__WHAT NEEDS TO BE DONE__. Please retype the listing exactly as it appears, skipping each picture.

── DATA EXTRACT ──

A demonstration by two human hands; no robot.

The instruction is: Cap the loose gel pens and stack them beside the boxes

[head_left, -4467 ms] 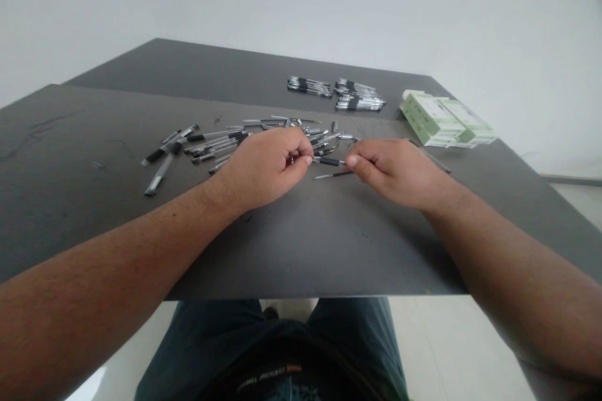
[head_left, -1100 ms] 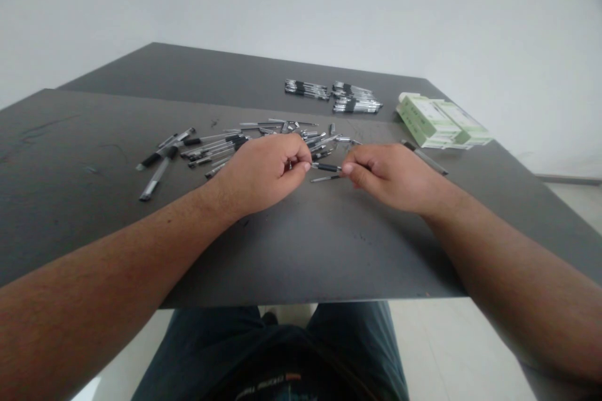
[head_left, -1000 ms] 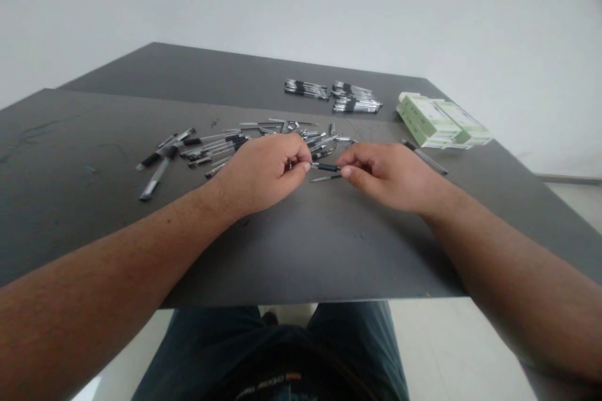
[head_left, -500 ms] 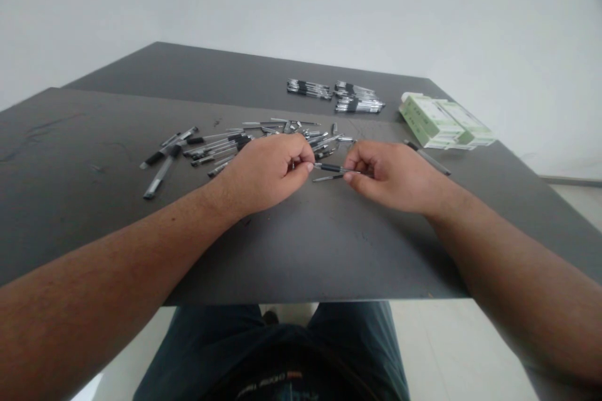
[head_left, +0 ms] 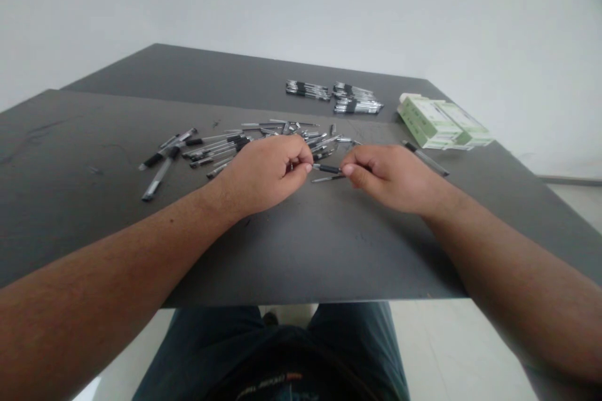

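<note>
Between my two hands a pen (head_left: 328,168) with a black grip lies level, just above the table. My left hand (head_left: 275,169) pinches its left end between thumb and forefinger. At its right end my right hand (head_left: 383,172) is closed, thumb and fingers pressed round the barrel and hiding that part. Below the pen, a thin pen refill (head_left: 327,179) rests on the table. A loose pile of pen parts (head_left: 221,149) spreads behind and to the left of my left hand, partly covered by it.
Bundled pens (head_left: 308,90) and more pens (head_left: 358,105) lie toward the back of the dark table (head_left: 301,250). Green and white boxes (head_left: 430,120) stand at the right, a single pen (head_left: 426,158) before them. Farther left, a few pens (head_left: 161,173) lie crossed.
My right hand has slid slightly left along the pen, its fingers now closed nearer the black grip. The left hand keeps its pinch almost unmoved.
</note>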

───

__SOLVED PROBLEM__.
A demonstration by two human hands; no robot.

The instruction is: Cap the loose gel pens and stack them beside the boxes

[head_left, -4467 ms] 
[head_left, -1100 ms] 
[head_left, -1000 ms] 
[head_left, -500 ms] 
[head_left, +0 ms] 

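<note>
Between my two hands a pen (head_left: 328,168) with a black grip lies level, just above the table. My left hand (head_left: 275,169) pinches its left end between thumb and forefinger. At its right end my right hand (head_left: 383,172) is closed, thumb and fingers pressed round the barrel and hiding that part. Below the pen, a thin pen refill (head_left: 327,179) rests on the table. A loose pile of pen parts (head_left: 221,149) spreads behind and to the left of my left hand, partly covered by it.
Bundled pens (head_left: 308,90) and more pens (head_left: 358,105) lie toward the back of the dark table (head_left: 301,250). Green and white boxes (head_left: 430,120) stand at the right, a single pen (head_left: 426,158) before them. Farther left, a few pens (head_left: 161,173) lie crossed.
My right hand has slid slightly left along the pen, its fingers now closed nearer the black grip. The left hand keeps its pinch almost unmoved.
</note>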

The work on this exercise is now complete.